When Emmett’s body was pulled from the Tallahatchie River several days later, it was obvious that his head had been crushed before he was shot, and his body had been weighted down by a 150 pound iron fan “used to ventilate cotton gins, [which] was lashed to the corpse’s neck with several feet of barbed wire.” His feet had floated up and bloodemmettbroken the surface of the water. When Mamie identified her son’s body, she said, “”Let the people see what they did to my boy.” Photos appeared in major American publications. Thousands (estimates run from 100,000 to 250,000) viewed the open casket in Chicago in September.

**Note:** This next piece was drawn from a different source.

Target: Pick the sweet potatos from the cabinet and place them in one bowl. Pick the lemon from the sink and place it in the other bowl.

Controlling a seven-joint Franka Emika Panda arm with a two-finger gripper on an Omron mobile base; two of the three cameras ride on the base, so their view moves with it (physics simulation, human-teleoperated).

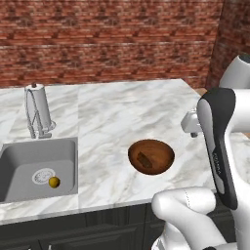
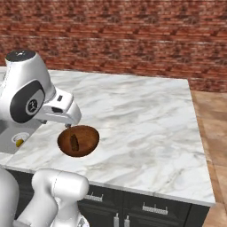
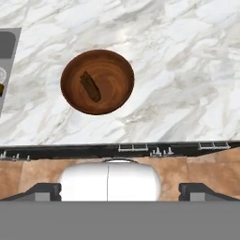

The twelve jurors during the trial were all white men. There had been increased racial tensions in the South for several months before Till’s murder, provoked in part by the Brown v. Board of Education decision the year before. “One Delta legislator declared that ‘a few killings would be the best thing for the state.’ A few judicious murders now, he suggested ‘would save a lot of bloodshed later on.’” The NAACP was cited throughout the trial as a Communist organization, inciting unrest in the South. The little town of Sumner of a few hundred people, where the trial took place (because of where the body had turned up), was overwhelmed by observers. The courtroom was packed, with another thousand people outside. The prosecution tried to indict Chicago as the real problem, i.e., that Till’s actions were caused by the liberal environment where he had grown up. The carnival-like aspect in the courtroom included people drinking beer (the temperature was almost 100 degrees).

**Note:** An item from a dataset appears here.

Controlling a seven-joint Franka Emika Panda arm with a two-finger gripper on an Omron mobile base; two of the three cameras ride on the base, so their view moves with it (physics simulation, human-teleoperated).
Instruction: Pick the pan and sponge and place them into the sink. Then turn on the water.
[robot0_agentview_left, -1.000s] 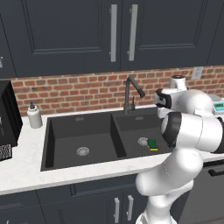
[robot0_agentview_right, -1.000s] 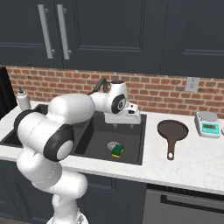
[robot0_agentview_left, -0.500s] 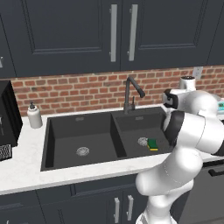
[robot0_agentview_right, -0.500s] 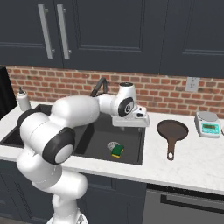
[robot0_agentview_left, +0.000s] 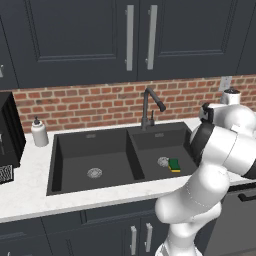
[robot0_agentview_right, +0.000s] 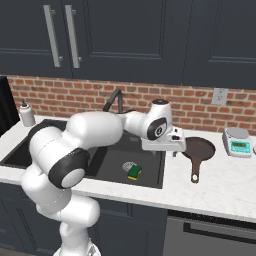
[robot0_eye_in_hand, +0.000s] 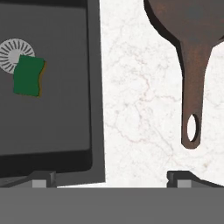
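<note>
In my hand view the gripper (robot0_eye_in_hand: 109, 177) sits at the bottom edge with its two tips spread as wide as they go and nothing between them. Just above the tips I see white marble counter (robot0_eye_in_hand: 140, 109), with the sink (robot0_eye_in_hand: 97, 87) rim running down the left of centre. The sponge (robot0_eye_in_hand: 28, 76) lies in the basin at the upper left, green face up, one end overlapping the round silver drain (robot0_eye_in_hand: 13, 50). The pan (robot0_eye_in_hand: 192, 43) fills the upper right, its long handle pointing down the frame to a hanging hole near the right tip.

In my right base view the gripper (robot0_agentview_right: 175, 148) hangs between basin and pan (robot0_agentview_right: 197, 150), right of centre. Farther back stand the gooseneck faucet (robot0_agentview_right: 112, 102), the kitchen scale (robot0_agentview_right: 239, 141) at the right edge, and the brick wall (robot0_agentview_right: 75, 95).
</note>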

But what was much worse was the judge’s decision to remove the jury from the courtroom during the questioning of several important witnesses (including Till’s mother’s). Worst of all was the defense’s position that “the body pulled from the river was not the body of Emmett Till but instead part of an NAACP-sponsored scheme to bring down shame upon the state of Mississippi and drive a wedge between the states.” Sounds like Alex Jones’ crazy statement that the Obama government staged Sandy Hook so the government can confiscate citizens’ guns. With such construed testimony, Till’s mother left the courtroom before the jury’s decision. She and many other black people knew that justice would not be served. The jury debated for barely an hour and then returned with their decision of “not guilty” for the two accused murderers.

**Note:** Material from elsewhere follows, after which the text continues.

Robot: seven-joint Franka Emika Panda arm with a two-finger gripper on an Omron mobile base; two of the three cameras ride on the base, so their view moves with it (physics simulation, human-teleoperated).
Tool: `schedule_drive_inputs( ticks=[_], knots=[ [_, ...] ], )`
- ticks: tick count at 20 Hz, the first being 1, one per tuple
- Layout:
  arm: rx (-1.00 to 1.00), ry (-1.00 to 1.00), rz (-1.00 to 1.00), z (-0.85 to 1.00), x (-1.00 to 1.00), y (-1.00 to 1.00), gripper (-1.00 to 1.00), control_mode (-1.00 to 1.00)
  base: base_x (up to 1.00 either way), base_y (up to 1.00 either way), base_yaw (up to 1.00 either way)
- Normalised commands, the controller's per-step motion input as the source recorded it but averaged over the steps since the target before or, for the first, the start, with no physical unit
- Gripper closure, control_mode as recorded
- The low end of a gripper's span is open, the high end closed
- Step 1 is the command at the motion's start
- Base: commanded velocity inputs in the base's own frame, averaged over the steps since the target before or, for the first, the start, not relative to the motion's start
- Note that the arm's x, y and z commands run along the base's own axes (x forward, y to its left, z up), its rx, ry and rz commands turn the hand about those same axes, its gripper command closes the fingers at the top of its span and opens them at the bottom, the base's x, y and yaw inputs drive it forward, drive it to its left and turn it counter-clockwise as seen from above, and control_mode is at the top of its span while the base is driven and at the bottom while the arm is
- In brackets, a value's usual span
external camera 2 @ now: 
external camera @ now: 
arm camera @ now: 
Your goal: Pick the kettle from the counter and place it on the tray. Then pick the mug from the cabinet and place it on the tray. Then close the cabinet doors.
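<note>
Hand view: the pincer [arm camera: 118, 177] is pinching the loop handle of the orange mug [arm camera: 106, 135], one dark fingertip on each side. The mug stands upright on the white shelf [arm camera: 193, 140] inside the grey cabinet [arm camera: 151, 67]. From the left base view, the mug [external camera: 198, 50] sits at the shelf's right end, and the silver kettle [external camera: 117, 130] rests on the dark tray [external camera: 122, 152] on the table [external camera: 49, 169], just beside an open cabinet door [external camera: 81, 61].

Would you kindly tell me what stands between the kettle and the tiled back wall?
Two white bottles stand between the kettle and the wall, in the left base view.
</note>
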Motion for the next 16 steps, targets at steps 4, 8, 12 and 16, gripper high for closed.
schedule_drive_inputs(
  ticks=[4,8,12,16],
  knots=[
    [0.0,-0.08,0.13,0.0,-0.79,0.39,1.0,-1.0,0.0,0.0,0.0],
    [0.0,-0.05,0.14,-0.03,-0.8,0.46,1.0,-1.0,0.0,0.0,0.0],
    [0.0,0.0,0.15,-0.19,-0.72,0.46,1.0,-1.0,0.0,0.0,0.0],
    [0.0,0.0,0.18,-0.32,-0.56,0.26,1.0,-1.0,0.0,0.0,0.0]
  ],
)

Tyson describes the Emmett Till murder as “the most notorious racial incident in the world.” Fortunately, the Northern press and the international reaction to the court’s decision kept the trial in the news. There were protests throughout the United States for several months. Dean Acheson, Secretary of State, in 1952, had earlier contextualized the problem of such incidents for the country: “Racial discrimination in the United States remains a source of constant embarrassment to this Government in the day-to-day conduct of its foreign relations.” Fortunately, the NAACP kept up its battle with the South. Mamie Till Bradley and Moses Wright, a spokesperson for the organization, were determined that the tragedy would remain in the news, speaking to audiences totaling a quarter of a million people during the ensuing months.

Tyson’s profound conclusion moves the Emmett Till tragedy into the present time: “We are still killing black youth because we have not yet killed white supremacy.” Much earlier, William Faulkner commented on the murder as follows, “If we in America have reached the point in our desperate culture where we must murder children, no matter for what reason or what color, we don’t deserve to survive and probably won’t.” Or, in the words of James Baldwin, “Not everything that is faced can be changed; but nothing can be changed until it is faced.” Think of how important those words remain today.